# Using Real Copper with Cracks and Voids?



## richardwootton (Jan 17, 2013)

I seem to remember a project or two where Copper was used to fill voids and then epoxied in. It looked like the copper had actually been melted or turned into a nugget that would conform to the sape of the void, but I can't say for sure. Does anyone know how this is done? I would like to try it in a couple table tops that I'm working on. Thanks in advance!


----------



## bondogaposis (Dec 18, 2011)

I think you are thinking about powdered copper mixed w/ epoxy. Here is a source.


----------



## richardwootton (Jan 17, 2013)

I have seen that before, I'll have to look back through my favorites so I can convey exactly what I am referring to. If I were to use a torch to heat some copper pipe to melting point and allowed it to drip into the void with something flat underneath to catch it and allow it to fill, would it just cause the wood to burn? Could I apply something to act as a barrier between the copper and wood so the it would still take the correct shape?


----------



## Iguana (Jun 22, 2011)

Copper melts at 1984°F, while wood's flashpoint is around 600°F (depends on the wood). I'd go the epoxy/copper powder route


----------



## richardwootton (Jan 17, 2013)

Ha! Thanks Mark, I guess I could have googled that and saved myself the need for this thread! It looks like it will be using the powdered copper and epoxy route after all . . .


----------



## Tim457 (Jan 11, 2013)

Richard, if someone did that, they molded it in something else. There are a variety of ways to cast metal and make the mold like wax and plaster casting etc. You could make a mold of the crack, reverse it, then cast the copper and machine it/file it to fit.


----------



## richardwootton (Jan 17, 2013)

Tim, there's an idea I hadn't thought of. It does sound like a good deal of work, but I guess I've never beenafraid of a little extra work before. It might even give me an opportunity to learn a new skill…


----------



## MrRon (Jul 9, 2009)

You might want to investigate the stuff dentists use for temporary fillings.
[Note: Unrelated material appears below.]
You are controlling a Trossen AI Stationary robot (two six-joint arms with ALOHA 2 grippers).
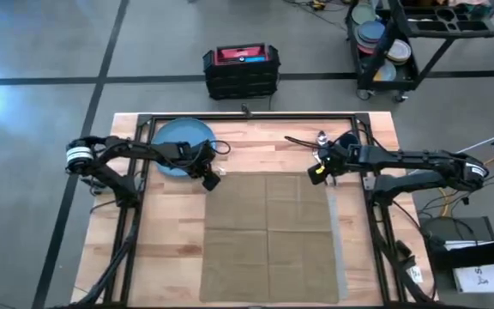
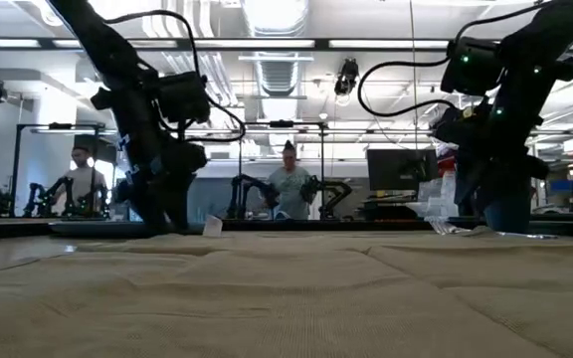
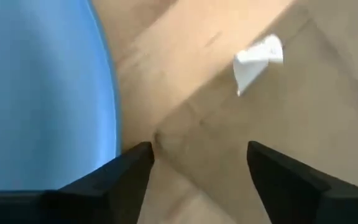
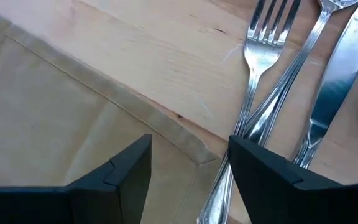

It is a paste and sets up as hard as a rock. I don't see how they can call it temporary. Another is called "Rocktite". It could be mixed with metal powders if needed.


----------



## AandCstyle (Mar 21, 2012)

Richard, here is another option that might be a little less work. FWIW

http://www.inlaceonline.com/text/products/kits.html


----------



## shampeon (Jun 3, 2012)

You can buy bronze powders in all kinds of different colors.
http://www.crescentbronze.com/order_products/metallic_powders


----------